- Aim of the task: The answer must be every line from the entries below that includes "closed".

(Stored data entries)
-------

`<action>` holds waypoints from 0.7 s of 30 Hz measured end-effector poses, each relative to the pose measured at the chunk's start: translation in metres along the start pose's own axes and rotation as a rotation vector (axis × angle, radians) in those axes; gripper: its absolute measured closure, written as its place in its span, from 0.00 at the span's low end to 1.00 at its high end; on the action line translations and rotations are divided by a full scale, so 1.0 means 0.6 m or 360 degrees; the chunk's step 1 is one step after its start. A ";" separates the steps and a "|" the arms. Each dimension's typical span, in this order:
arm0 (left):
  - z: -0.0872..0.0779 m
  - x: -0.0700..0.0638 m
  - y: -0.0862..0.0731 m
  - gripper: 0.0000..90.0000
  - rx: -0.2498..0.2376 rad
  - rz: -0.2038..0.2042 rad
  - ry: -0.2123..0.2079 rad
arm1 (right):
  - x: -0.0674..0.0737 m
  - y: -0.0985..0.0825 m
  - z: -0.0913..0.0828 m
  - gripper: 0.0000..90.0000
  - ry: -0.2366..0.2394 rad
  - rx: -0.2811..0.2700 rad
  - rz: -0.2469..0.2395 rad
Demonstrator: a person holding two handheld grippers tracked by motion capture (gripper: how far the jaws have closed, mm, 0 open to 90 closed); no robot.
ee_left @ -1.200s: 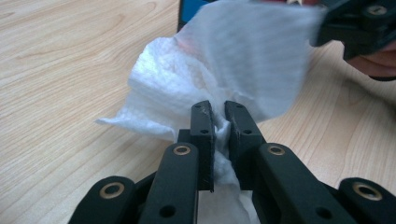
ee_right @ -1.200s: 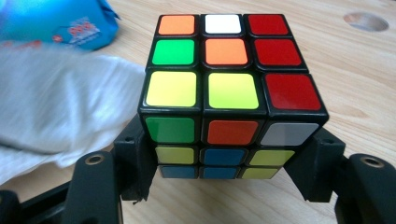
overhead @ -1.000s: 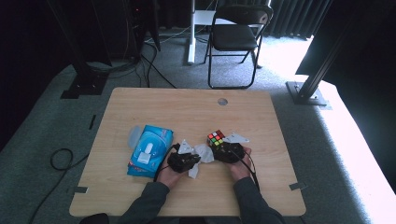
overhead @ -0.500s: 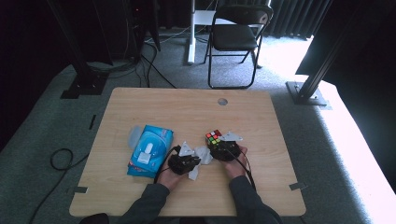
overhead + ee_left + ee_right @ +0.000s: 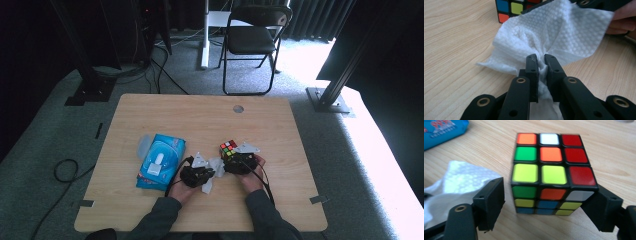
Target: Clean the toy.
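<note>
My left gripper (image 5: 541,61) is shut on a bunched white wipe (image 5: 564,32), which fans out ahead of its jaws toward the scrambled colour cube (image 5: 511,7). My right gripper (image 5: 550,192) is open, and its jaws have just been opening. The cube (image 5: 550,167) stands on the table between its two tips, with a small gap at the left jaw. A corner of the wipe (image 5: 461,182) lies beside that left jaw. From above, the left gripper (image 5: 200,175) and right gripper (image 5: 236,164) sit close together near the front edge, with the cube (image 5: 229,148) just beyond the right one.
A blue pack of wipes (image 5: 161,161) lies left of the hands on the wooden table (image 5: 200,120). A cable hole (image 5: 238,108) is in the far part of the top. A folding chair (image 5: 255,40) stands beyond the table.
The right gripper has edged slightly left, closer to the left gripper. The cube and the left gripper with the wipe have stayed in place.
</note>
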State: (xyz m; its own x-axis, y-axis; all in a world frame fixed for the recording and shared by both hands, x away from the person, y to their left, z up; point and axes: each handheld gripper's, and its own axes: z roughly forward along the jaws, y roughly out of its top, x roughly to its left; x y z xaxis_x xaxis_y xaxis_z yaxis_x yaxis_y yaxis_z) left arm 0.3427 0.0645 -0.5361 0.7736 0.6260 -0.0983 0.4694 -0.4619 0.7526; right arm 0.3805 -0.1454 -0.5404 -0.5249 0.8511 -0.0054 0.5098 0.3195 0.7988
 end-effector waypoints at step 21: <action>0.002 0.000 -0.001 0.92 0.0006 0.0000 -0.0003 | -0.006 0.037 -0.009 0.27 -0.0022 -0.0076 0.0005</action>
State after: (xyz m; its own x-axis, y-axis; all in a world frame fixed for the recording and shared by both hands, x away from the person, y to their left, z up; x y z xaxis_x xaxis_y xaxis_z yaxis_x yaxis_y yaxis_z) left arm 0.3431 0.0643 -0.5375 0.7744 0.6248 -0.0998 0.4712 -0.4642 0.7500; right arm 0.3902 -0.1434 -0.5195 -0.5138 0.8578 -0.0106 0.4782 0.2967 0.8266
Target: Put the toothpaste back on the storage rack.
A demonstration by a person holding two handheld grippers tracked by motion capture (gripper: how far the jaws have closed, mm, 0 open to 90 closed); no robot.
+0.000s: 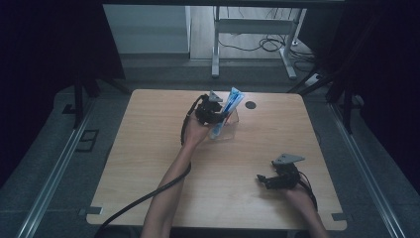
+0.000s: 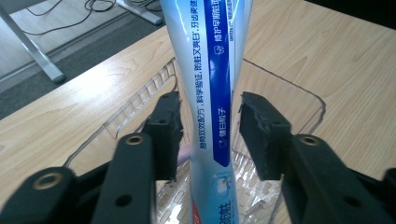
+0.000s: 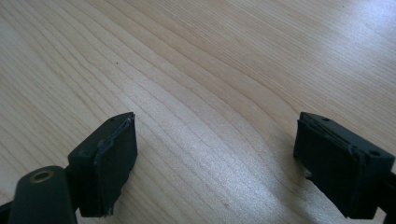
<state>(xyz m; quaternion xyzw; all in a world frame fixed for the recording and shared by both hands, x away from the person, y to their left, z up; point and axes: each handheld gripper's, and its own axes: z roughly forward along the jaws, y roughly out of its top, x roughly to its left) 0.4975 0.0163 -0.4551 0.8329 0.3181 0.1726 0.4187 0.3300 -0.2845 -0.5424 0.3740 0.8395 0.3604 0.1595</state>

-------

- Result for this task:
Demonstrator: a person holding two handheld grippers tracked by motion capture (gripper: how far the jaws have closed, mm, 0 open to 90 closed); no robot.
A demonstration by a person holding two handheld grippers tracked by motion capture (gripper: how far the jaws have closed, mm, 0 open to 90 closed); no robot.

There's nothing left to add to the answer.